Los Humala son la muerte

La misma dosis de gravedad conlleva la impronta de Isaac Humala, el padre del clan, apoyando la loca sugerencia de Antauro

01 de Marzo del 2017 - 07:03 Jaime Asián Domínguez

Uno de los sketchs más recordados de Risas y salsa es “La familia defectos”. Karem América la hacía linda como “La Gaga”, Silvia Bardales era un vacilón como “La Eléctrica”, Patricia Alquinta rayaba como “La Sorda”, y los actorazos Jesús Morales y Ricardo Fernández fungían como los padres.
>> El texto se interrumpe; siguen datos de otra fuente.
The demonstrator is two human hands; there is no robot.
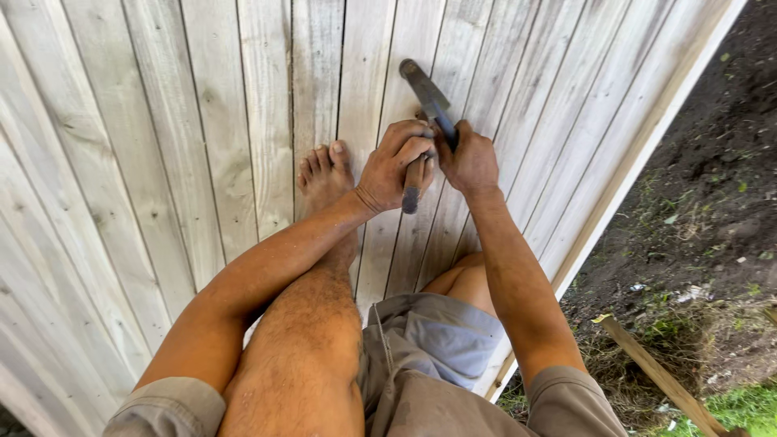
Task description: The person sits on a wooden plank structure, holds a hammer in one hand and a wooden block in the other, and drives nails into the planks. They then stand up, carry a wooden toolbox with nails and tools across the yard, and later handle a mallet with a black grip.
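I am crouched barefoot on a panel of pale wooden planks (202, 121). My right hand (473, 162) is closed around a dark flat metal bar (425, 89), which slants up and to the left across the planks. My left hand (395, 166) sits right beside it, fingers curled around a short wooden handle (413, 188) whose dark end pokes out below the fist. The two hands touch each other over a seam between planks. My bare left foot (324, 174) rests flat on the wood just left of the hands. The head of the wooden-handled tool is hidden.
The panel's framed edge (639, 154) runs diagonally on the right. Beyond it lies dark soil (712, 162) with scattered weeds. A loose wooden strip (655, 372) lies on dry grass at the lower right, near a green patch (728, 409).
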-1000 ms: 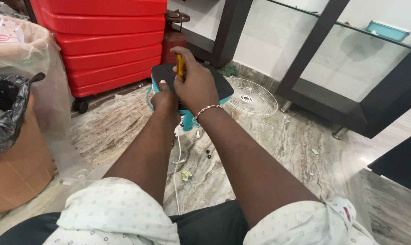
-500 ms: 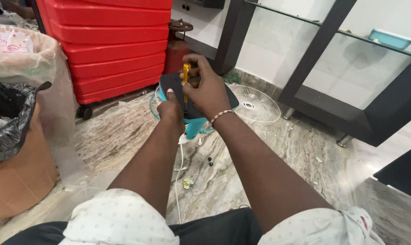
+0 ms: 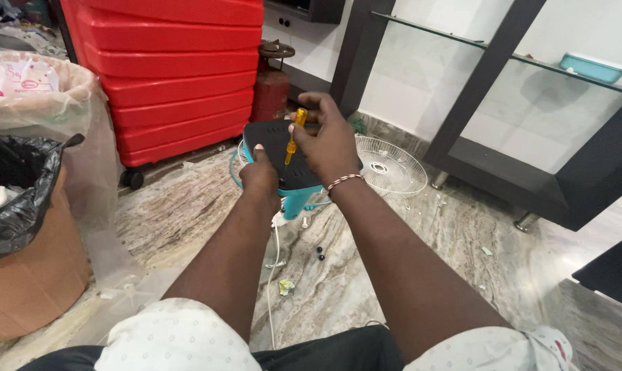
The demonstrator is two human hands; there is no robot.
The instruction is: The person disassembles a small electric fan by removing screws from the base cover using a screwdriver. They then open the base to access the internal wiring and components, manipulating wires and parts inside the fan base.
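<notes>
Floor: marbled grey stone floor [image 3: 366,275] lay beneath.
Left hand [image 3: 259,180]: I kept steadying the dark-topped teal plastic fan base [image 3: 283,161].
Right hand [image 3: 331,141]: fingers pinched the slim yellow-handled screwdriver [image 3: 294,137], now lifted higher, upright.

The fan base [image 3: 283,148] stands on the floor [image 3: 407,247], in front of the suitcase [image 3: 173,69] and the gas cylinder [image 3: 271,86]. The fan grille [image 3: 391,167] lies just to its right, before the shelf unit [image 3: 531,151]. The bin [image 3: 22,227] sits far left. Small screws [image 3: 319,254] lie nearer the person.
</notes>
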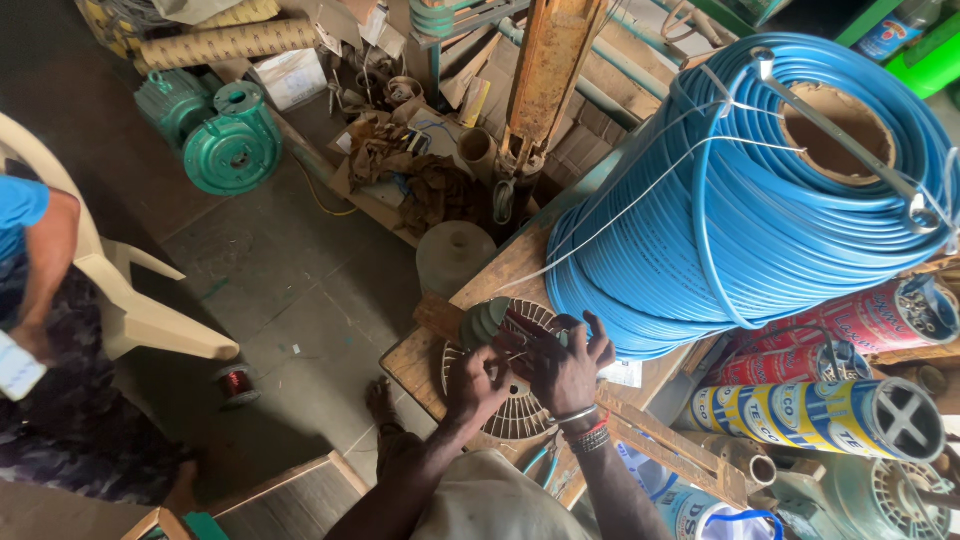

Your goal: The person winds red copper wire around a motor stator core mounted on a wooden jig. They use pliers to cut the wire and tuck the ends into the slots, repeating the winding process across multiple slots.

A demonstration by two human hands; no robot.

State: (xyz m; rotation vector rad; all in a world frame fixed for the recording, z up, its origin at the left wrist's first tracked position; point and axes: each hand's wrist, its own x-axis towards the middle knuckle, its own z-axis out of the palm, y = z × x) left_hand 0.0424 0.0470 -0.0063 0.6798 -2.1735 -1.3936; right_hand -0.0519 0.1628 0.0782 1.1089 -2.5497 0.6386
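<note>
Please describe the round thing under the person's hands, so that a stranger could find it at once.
Find the big coil of blue hose on the wooden bench. Just below-left of it lies a round slotted grille, under both hands. It is the only flat, pale, ribbed disc there.

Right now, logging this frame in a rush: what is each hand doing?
Left hand: fingers closed, pinching something small over the round slotted part.
Right hand: gripping the same spot, contents hidden.

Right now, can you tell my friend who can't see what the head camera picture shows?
Seen from above, a person's left hand and right hand work together on a round slotted metal part on a wooden workbench. A big coil of blue cable sits beside it, and a green motor stands on the floor.
</note>
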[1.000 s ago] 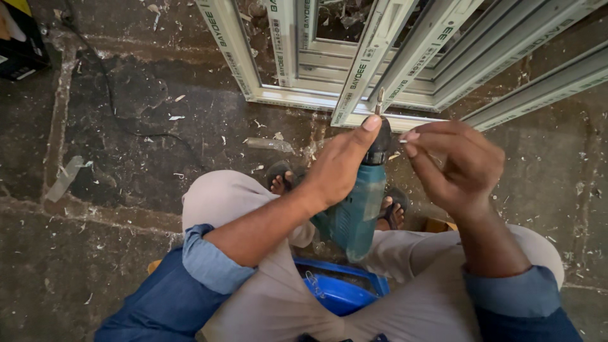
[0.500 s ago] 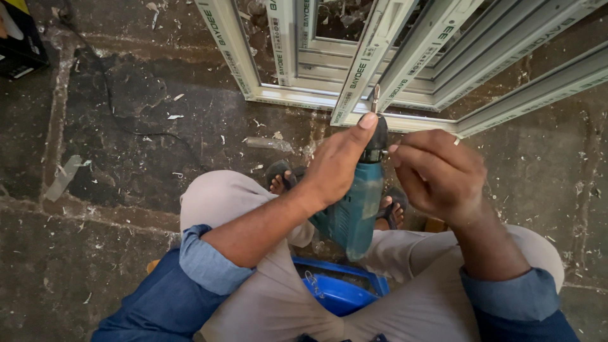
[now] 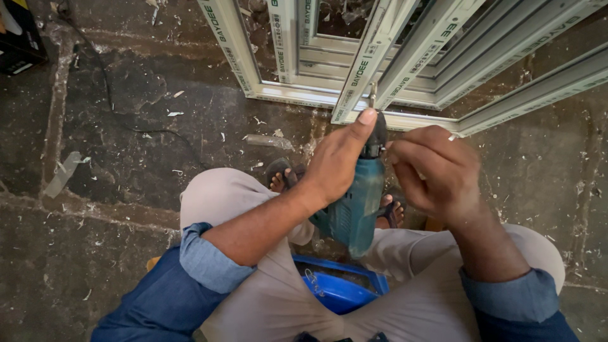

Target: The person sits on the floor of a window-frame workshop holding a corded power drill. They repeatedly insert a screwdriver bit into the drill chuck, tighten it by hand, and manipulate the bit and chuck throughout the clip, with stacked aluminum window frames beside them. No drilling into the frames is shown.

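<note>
Two bare hands are seen at frame centre, both on one teal power drill [image 3: 356,206]. Left hand [image 3: 339,161]: fingers are wrapped round the drill body from its 9 o'clock side, w/ the thumb stretched up along the black chuck toward 12 o'clock. Right hand [image 3: 434,168]: fingers are curled shut near the chuck at the drill's 3 o'clock side; whether something small is pinched there can't be told, since the fingertips are turned away from the camera. A ring is worn on one right finger.

The drill is held nose-up, its bit [image 3: 372,96] pointed at 12 o'clock and set against the lower end of a white window-frame profile [image 3: 364,69]. More white frame sections [image 3: 443,38] are laid fanned out on the floor from 11 to 2 o'clock, touching each other at a corner joint.

Outward from the hands: blue rolled-up sleeves are worn on both forearms, and beige trousers [image 3: 253,297] cover bent knees at 7 and 5 o'clock. Sandalled feet [image 3: 282,177] are partly seen under the hands. A blue plastic container [image 3: 339,291] is placed between the legs at 6 o'clock, directly below the drill's grip.

The dark concrete floor [image 3: 126,145] is strewn w/ white shavings. A thin black cable [image 3: 114,107] is run across it at 10 o'clock.
</note>
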Demonstrator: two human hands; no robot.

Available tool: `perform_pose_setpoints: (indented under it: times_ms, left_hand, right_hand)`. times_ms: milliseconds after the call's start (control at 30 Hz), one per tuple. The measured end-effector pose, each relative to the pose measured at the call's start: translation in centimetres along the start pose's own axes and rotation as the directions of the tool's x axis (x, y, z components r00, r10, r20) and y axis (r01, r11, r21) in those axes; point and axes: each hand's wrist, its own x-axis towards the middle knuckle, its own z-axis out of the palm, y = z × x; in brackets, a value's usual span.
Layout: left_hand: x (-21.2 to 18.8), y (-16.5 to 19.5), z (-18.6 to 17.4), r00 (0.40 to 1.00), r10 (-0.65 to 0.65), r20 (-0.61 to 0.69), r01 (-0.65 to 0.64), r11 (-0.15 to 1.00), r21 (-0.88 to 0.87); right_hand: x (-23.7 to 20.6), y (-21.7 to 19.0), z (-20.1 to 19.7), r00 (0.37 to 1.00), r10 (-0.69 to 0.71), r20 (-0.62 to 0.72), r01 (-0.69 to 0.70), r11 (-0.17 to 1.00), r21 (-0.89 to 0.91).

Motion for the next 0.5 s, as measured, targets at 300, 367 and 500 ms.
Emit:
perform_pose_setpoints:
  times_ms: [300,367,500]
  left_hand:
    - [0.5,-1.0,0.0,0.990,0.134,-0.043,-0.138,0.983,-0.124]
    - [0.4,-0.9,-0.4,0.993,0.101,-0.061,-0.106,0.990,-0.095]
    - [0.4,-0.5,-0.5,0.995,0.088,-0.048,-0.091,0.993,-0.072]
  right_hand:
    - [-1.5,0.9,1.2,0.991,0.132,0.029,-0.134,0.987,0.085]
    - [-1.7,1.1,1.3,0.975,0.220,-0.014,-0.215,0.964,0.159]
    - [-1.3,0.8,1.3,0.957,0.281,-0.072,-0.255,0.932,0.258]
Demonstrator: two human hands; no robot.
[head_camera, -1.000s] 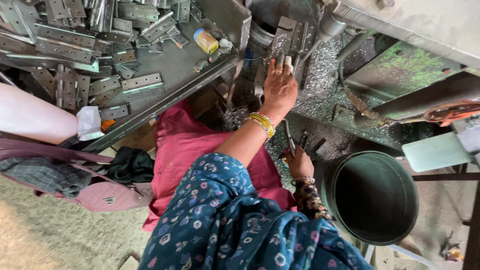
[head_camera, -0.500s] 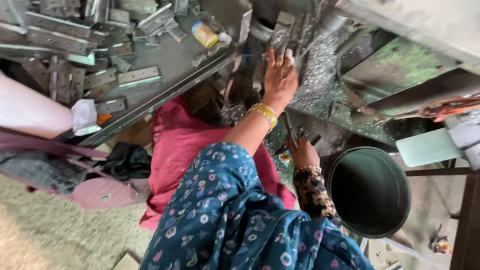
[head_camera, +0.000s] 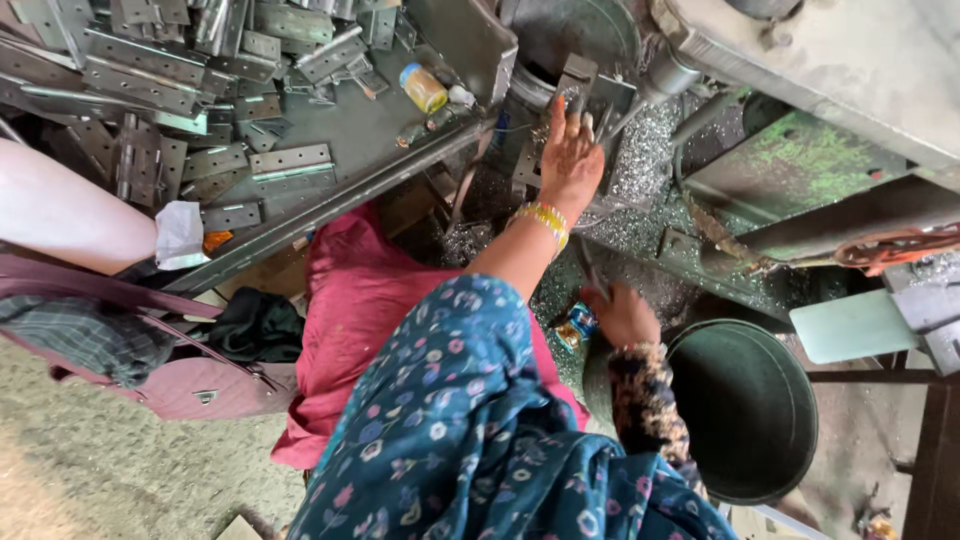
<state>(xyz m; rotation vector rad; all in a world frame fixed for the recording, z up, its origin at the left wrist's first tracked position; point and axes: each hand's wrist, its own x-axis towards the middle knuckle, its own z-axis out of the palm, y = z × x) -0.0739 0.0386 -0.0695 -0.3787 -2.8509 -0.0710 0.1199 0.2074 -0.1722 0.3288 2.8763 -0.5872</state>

En resumen, las tres hermanas buscaban salir adelante a pesar de sus “defectos”, pero siempre terminaban estropeando todo lo que hacían porque incidían en el engaño y el delito.

Se nos vino a la memoria esta secuencia cómica luego de leer la carta pública firmada por el díscolo Antauro Humala, el hermano de Ollanta preso por el “Andahuaylazo”, en la que con todo el desparpajo pide al expresidente que se suicide. Sí, que se mate. Casi en el papel de Caín, el etnocacerista le sugiere que “es lo mejor que te tocaría hacer en caso tengas una pizca de dignidad aún. Qué fuerte.

Se puede ser un poco zafado, chiflado, ido, como siempre luce el mayor del Ejército en retiro, pero desearle la muerte a un familiar ya linda con un “defecto” sin remedio y una tendencia cercana al yihadismo. Las coimas y los sobornos de Odebrecht, a los que alude en el reclamo a su hermano y “al resto de tu familia presidencial (Heredia)”, nos han avergonzado a todos los peruanos, no obstante, la justicia tiene formas letales de castigarlos, y esas son las leyes, no la sangre ni el fanatismo.

La misma dosis de gravedad conlleva la impronta de Isaac Humala, el padre del clan, apoyando la loca sugerencia de Antauro. “Suscribo lo escrito por mi hijo, no le quedaría otra cosa que suicidarse (a Ollanta)”. Esto ya es el colmo. El papá reclamando la muerte del hijo que, por si fuera poco, es expresidente de la República.

El único que no se ha sumado a la comparsa maquiavélica del suicidio es Ulises Humala, el otro hermano inmerso en política, pero igual tiene un rollo poco fraternal, como lo demuestra con esta frase: “Mi hermano (Ollanta) ha sido desleal, ha traicionado los ideales por los cuales fue elegido, él dijo una cosa e hizo otra”.

Nadine no es santa de nuestra devoción, pero ahora se entiende su alejamiento de la panaca Humala.